Cleaning up
Thursday, March 4, 2010 9:36:13 PM
My Mac Pro is 3 years old. I think it is old enough for a regular PC. Mac Pro is designed for easy servicing. Unlike many recent Apple products, which has no user serviceable parts (including battery!), Mac Pro seems like designed to be maintained very easily. Opening the case is very trivial. Replacing hard disks was like joke; they are on racks. I struggled a little with the graphics card and finally removed it (the small "thing" at the end of PCIe slot confused me (by the way, all 4 of my hard disk racks are full now). I still don't remember which way I pushed it, but I've got the card removed safely. My current apartment, for some rather peculiar reason, has almost no dust at all! But last few apartments we've lived had/collected a lot of dust around the case. After gently removing graphics card, I have removed the top cover (the metal casing covering entire aluminum heat sink and fan) and cleaned the dust around it. Also sprayed grease into GPU fan.
I also remember my memory banks were too hot, like around 80 degrees Celsius. I thought there may be something wrong either with the fan right next to memory banks or with the heat sinks attached to DIMMs. Using vacuum cleaner at low speed and reversing from air intake to output, I managed to clean a lot of dirt off from the fans and heat sinks.
I then removed the aluminum/plastic cage surrounding memory slots and then removed the CPU heat sinks' cover. Then used the same technique for cleaning the dust. It appears like CPU heat sink and fan did not collect as much dirt. I then removed the casing at the bottom completely and used vacuum cleaner to suck all dirt, at low speed.
It's now power supply's turn... I have removed DVD rack, very easily, and the BSD hard disk (IDE) then reached power supply fan. I've first used vacuum cleaner to suck all the dirt, then inverted it and applied air from rear of the casing and therefore all dust dropped into the DVD bay (which was empty).
After some cleaning, I think my Mac Pro shines better than before and makes almost no noise again!
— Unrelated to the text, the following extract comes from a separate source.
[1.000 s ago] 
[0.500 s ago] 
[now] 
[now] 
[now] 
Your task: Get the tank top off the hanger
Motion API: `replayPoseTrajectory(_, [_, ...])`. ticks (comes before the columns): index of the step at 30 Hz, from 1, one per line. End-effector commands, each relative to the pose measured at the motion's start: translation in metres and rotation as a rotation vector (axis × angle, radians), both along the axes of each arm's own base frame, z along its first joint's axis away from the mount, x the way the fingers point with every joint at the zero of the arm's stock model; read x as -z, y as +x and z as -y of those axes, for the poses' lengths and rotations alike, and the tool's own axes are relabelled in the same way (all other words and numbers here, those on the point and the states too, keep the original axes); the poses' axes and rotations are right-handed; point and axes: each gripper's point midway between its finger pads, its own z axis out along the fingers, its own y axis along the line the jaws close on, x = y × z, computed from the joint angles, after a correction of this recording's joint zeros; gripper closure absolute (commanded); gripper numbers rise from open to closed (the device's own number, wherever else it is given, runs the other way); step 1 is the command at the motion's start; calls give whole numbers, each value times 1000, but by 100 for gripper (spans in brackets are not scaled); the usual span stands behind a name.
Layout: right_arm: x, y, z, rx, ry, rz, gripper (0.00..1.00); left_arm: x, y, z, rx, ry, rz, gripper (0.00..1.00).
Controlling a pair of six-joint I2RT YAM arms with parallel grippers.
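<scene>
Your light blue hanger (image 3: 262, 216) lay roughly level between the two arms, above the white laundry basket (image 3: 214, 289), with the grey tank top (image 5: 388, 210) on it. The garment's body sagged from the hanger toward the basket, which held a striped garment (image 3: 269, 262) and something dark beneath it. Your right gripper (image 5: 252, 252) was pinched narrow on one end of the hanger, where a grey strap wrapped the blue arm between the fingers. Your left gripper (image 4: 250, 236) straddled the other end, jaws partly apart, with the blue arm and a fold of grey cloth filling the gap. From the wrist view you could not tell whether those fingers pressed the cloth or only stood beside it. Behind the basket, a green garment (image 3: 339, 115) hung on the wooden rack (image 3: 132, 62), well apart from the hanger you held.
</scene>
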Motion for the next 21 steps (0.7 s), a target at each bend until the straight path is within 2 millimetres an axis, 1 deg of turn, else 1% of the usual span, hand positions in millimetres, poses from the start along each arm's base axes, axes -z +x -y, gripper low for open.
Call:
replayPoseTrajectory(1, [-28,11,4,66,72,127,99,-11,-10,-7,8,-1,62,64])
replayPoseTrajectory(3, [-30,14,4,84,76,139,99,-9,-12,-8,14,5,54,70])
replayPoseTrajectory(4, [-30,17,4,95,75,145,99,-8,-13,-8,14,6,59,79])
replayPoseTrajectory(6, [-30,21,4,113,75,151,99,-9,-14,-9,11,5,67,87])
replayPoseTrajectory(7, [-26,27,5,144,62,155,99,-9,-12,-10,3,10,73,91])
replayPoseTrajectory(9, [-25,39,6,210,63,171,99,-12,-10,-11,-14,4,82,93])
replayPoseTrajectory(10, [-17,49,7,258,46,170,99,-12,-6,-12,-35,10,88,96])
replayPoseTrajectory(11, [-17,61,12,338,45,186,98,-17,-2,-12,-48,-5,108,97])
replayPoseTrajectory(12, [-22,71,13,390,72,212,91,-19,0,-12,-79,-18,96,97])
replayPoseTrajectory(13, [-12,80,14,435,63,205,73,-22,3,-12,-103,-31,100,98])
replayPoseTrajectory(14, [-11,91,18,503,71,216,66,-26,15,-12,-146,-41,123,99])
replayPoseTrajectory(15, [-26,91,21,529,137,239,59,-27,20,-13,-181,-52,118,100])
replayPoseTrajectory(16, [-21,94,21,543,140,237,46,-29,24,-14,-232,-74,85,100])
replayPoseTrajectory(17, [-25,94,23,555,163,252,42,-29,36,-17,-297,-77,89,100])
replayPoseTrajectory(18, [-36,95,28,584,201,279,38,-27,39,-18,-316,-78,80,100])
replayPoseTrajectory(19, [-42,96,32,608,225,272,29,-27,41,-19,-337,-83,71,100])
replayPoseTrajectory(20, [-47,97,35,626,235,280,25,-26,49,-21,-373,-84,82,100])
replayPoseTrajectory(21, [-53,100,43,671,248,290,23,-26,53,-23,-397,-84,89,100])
After I've bought Mac Pro, I've mentioned how silent it is to one of my colleagues and he, as an old-timer, said "they use wide fans". That is, radius of fans is larger than normal PCs. They probably can do better air intake than regular PC power supplies or CPU coolers at lower revolutions (lower speed).
On Mac Pro, we have aluminum heat sink "towers", probably around 8 inches tall, on top of CPUs and then there is a fan at the front of the case, instead of fan for each CPU. This makes much less noise. My CPU temperature is around 27-30 degrees Celsius on idle (ambient is around 22 I think). When I use all CPUs, temperature increases up to 50-56 degrees and does not seem like to exceed it (or, Mac Pro's fans kick in very early and stabilize temperature around it).
I like Mac Pro's casing; very easy maintenance, very silent (after cleanup of course
) and very "cool" for semiconductors to survive.